Il y a beaucoup de citations dans les Pères de l'Église faisant référence à la pratique d'offrir l'Eucharistie pour les défunts, même à l'occasion des anniversaires de leur mort. Le service funéraire actuel n'est rien de plus qu'une « vigile » pour la liturgie funéraire, exprimant le chagrin à la mort d'un membre de l'Église, tout comme, de la même manière, les services du Vendredi saint expriment le chagrin à la mort du Christ. En fait, les services de la Semaine Sainte ont servi de modèle pour la pratique funéraire de l'Église.

Le service funéraire ou vigile avec son utilisation du Psaume 90 et du Psaume 50 a ses origines dans le service de prière du soir de l'ancien « Office chanté » de Constantinople. Ce service s'appelait le "Pannychis" qui a été translittéré de sa forme génitive "Pannychidos" en terme slave familier "Panachida" [pannikhide]. Le terme signifie "Toute la nuit" et ce service était le service du soir qui était équivalent à l'office monastique des Complies ou "Après le Souper". Les Psaumes 90 et 50 étaient au cœur de ce service avec le Psaume 118.

Finalement, les versets du Psaume 118 ont été entrecoupés non pas avec les refrains antiphonaux de l'Office chanté, mais avec les beaux hymnes qui se reflétaient sur la condition humaine et la miséricorde de Dieu que nous trouvons dans les funérailles d'aujourd'hui.
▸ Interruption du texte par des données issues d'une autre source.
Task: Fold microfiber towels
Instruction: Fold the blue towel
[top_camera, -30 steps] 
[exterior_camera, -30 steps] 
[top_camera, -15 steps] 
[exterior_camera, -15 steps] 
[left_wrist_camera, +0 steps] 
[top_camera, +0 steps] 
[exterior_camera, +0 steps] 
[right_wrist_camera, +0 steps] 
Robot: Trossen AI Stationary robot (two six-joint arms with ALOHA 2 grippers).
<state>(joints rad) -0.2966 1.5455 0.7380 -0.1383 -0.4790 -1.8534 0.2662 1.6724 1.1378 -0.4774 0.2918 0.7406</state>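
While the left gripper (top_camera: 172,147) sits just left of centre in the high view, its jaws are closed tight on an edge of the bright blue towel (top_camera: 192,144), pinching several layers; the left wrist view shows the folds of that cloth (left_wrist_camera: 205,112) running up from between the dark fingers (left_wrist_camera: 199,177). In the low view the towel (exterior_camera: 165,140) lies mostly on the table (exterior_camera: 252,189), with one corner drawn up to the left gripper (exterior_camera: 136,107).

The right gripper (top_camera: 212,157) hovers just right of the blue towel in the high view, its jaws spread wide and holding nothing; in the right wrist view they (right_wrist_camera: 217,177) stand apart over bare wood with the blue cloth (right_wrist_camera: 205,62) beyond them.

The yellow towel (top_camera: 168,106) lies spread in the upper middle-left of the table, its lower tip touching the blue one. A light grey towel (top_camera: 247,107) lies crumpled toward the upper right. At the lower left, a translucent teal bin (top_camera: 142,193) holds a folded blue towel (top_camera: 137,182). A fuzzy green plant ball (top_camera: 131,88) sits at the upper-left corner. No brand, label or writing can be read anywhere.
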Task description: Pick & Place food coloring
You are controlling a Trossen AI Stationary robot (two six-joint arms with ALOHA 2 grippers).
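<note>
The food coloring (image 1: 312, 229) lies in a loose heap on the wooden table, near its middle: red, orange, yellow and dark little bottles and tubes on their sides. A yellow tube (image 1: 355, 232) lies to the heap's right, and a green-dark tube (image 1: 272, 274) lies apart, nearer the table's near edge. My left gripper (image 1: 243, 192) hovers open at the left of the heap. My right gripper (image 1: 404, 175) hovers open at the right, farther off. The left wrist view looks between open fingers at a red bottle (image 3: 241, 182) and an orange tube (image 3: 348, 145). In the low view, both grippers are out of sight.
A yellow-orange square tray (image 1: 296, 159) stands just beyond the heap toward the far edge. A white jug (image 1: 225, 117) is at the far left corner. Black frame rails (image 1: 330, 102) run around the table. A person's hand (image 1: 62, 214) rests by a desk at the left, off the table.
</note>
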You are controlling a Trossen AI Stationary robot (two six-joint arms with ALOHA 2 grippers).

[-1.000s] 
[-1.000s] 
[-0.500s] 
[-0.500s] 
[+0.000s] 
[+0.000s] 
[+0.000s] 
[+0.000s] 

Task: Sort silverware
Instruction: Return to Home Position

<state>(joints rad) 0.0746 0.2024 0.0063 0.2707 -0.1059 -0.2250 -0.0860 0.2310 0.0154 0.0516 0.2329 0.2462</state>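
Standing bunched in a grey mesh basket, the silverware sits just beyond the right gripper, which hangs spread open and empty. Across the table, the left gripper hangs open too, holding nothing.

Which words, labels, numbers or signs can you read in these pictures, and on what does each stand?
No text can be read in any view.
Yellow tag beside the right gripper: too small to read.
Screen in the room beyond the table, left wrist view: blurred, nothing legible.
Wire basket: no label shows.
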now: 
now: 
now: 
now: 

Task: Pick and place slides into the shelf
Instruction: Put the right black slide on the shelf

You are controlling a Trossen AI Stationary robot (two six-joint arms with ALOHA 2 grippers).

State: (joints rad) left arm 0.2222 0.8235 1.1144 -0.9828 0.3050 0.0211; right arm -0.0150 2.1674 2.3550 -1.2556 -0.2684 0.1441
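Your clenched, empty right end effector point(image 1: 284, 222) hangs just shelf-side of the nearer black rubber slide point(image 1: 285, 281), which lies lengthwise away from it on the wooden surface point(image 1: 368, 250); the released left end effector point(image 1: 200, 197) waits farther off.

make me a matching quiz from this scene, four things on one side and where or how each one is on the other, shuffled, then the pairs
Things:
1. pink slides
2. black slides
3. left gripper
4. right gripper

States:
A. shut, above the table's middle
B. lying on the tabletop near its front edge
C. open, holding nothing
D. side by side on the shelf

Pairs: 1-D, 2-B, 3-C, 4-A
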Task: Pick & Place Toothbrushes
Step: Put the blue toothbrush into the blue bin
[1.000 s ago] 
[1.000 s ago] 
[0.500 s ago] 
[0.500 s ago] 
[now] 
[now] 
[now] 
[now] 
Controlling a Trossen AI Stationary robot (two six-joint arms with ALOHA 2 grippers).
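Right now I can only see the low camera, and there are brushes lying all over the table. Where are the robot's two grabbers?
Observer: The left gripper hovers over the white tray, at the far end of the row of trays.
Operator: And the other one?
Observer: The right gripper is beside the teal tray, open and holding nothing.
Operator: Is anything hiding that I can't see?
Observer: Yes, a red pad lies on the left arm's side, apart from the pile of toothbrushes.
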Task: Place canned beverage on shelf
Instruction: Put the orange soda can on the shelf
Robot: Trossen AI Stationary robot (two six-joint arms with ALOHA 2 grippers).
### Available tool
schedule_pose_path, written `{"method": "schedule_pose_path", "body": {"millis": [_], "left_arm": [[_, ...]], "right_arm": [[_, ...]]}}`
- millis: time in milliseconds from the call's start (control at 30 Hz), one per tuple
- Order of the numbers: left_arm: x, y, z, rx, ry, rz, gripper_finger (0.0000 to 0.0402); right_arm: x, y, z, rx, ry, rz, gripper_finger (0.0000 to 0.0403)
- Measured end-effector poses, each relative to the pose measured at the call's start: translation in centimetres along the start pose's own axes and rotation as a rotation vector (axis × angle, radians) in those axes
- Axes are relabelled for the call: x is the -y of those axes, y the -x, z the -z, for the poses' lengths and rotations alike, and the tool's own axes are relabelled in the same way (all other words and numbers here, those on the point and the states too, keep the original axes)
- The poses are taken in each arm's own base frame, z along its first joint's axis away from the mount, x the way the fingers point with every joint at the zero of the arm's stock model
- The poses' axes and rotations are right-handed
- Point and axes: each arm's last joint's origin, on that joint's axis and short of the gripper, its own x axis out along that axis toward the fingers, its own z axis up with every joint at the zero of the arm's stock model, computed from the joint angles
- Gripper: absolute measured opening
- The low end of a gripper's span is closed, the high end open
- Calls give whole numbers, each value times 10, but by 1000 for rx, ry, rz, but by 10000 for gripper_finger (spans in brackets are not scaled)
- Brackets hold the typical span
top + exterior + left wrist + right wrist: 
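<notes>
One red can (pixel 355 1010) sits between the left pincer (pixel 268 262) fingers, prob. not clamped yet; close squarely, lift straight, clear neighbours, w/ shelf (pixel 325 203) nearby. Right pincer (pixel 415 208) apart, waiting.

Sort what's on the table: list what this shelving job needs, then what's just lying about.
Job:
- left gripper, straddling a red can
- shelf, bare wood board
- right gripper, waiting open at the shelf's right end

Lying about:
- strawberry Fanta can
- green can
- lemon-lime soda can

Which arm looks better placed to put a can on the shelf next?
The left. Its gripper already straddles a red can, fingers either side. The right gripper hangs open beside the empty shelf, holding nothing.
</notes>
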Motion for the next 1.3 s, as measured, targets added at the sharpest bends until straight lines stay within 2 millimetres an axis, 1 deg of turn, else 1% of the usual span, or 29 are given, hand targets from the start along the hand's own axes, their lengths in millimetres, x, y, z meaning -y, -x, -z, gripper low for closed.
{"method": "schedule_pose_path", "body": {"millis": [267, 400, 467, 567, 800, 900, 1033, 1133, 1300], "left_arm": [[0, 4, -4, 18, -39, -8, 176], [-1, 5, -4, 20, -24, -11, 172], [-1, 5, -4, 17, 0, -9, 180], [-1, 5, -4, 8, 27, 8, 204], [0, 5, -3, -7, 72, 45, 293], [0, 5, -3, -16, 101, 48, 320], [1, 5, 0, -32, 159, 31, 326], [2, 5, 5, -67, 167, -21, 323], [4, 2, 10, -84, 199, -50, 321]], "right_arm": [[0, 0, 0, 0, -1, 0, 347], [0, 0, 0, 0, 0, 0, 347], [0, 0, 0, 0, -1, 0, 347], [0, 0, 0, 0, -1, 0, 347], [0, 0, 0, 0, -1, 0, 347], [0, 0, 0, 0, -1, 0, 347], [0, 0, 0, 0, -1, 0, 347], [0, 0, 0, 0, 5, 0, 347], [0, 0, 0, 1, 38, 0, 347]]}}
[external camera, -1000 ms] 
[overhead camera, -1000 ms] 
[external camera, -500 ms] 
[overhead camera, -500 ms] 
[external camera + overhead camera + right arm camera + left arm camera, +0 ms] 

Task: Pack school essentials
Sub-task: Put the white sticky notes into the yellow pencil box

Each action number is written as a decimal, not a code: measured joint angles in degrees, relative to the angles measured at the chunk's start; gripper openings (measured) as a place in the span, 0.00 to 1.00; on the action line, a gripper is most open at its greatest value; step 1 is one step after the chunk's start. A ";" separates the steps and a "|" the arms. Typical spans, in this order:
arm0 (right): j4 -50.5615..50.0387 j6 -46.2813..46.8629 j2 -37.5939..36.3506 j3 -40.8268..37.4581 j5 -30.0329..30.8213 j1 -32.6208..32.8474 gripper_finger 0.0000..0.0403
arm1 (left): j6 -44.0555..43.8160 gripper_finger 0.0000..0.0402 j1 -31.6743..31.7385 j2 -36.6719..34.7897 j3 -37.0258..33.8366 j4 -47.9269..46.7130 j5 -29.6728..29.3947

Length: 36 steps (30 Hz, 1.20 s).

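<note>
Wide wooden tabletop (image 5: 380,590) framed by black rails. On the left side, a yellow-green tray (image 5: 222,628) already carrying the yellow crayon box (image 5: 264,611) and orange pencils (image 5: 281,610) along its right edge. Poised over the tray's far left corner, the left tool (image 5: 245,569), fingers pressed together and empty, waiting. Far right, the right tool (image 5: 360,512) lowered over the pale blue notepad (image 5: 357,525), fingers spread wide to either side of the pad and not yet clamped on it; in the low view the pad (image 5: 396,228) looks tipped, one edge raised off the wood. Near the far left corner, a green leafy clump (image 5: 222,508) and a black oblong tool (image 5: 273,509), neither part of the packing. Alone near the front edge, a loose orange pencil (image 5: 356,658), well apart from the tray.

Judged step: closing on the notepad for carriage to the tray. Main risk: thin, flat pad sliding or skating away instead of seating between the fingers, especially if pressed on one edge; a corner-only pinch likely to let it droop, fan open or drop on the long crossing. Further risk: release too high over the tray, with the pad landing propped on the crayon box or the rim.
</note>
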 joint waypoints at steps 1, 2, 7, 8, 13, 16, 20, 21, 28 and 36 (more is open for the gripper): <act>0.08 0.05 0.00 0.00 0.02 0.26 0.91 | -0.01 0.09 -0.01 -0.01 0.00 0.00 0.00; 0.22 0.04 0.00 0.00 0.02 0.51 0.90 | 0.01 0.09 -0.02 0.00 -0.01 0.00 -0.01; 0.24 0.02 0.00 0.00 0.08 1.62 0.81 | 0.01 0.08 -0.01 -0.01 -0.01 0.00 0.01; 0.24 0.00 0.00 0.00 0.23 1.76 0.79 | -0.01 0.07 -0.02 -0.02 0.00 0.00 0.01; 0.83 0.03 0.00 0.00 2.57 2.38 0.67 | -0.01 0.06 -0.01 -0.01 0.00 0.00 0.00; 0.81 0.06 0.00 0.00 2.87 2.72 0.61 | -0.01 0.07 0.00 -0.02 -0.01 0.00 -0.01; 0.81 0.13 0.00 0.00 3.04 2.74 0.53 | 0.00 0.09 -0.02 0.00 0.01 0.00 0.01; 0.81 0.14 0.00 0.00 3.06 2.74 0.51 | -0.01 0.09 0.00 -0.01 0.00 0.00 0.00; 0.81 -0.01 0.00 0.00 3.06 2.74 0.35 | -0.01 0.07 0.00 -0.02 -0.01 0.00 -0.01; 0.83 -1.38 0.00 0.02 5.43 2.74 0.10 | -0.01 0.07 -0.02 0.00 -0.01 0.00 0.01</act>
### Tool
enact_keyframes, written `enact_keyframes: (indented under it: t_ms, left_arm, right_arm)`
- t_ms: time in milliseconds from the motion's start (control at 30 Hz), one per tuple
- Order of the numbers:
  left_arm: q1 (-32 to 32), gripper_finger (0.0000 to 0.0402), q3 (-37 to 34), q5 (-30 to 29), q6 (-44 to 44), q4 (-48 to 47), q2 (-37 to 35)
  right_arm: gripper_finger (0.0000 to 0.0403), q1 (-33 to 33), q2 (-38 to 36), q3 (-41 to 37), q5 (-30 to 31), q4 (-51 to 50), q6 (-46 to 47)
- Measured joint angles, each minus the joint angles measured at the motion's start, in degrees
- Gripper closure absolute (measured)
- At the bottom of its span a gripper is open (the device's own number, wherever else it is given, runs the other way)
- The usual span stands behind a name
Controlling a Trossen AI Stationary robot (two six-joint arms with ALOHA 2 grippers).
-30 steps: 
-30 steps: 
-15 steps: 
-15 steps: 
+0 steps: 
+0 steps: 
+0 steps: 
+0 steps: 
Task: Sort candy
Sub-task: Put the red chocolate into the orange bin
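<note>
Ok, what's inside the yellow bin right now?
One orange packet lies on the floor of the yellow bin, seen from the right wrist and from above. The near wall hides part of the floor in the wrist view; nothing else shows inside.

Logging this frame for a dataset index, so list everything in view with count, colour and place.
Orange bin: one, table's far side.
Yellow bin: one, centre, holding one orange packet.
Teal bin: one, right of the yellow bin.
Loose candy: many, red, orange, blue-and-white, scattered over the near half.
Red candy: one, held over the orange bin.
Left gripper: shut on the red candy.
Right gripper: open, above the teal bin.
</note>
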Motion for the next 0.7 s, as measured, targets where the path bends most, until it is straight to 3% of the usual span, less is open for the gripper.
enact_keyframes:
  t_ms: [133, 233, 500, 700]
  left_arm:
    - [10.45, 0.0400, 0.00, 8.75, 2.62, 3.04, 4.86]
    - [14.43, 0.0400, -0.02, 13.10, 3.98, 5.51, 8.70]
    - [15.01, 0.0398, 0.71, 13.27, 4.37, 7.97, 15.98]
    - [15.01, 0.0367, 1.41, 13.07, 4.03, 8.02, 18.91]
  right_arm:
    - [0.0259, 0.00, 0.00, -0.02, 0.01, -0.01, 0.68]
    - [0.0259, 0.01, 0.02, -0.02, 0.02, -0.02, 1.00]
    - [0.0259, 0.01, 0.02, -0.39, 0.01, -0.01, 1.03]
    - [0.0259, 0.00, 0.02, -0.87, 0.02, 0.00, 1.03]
Cela a été fait à l'imitation de l'utilisation du Psaume 118 lors du service " des Matines de Jérusalem" du Samedi Saint.

Chaque célébration de la Divine Liturgie se souvient de la Mort, de la Résurrection et de la Seconde Venue du Christ. Le célébrant prie à la liturgie de saint Jean Chrysostome, « ... faisant mémoire de la Croix, du Tombeau, de la Résurrection le troisième jour, de la Deuxième et glorieuse Venue, nous T'offrons ce qui est à Toi... »

Le Christ ressuscité est révélé dans les dons transformés du pain et du vin - l'Eucharistie est le sacrement non seulement de la mort du Christ, mais de Sa résurrection et de sa seconde venue.

Lorsque nous célébrons l'Eucharistie pour les défunts, nous anticipons, par l'Eucharistie, par la présence du Christ ressuscité, d'être réunis avec les défunts dans le « repos » du Royaume des cieux par la réception du Corps et du Sang du Seigneur. Comme saint Paul l'écrit dans 1 Corinthiens 15:57 :


Merci à Dieu qui nous donne la victoire par notre Seigneur Jésus-Christ.

Dans l'œuvre du premier siècle intitulée L'enseignement des douze apôtres [Didachè], il y a une prière eucharistique donnée qui reflète beaucoup ce qui précède :


Souviens-toi, Seigneur, de Ton Église, de la délivrer de tout mal et de la perfectionner dans Ton amour, et de la rassembler des quatre vents, maintenant sanctifiées dans Ton Royaume que Tu lui as préparé.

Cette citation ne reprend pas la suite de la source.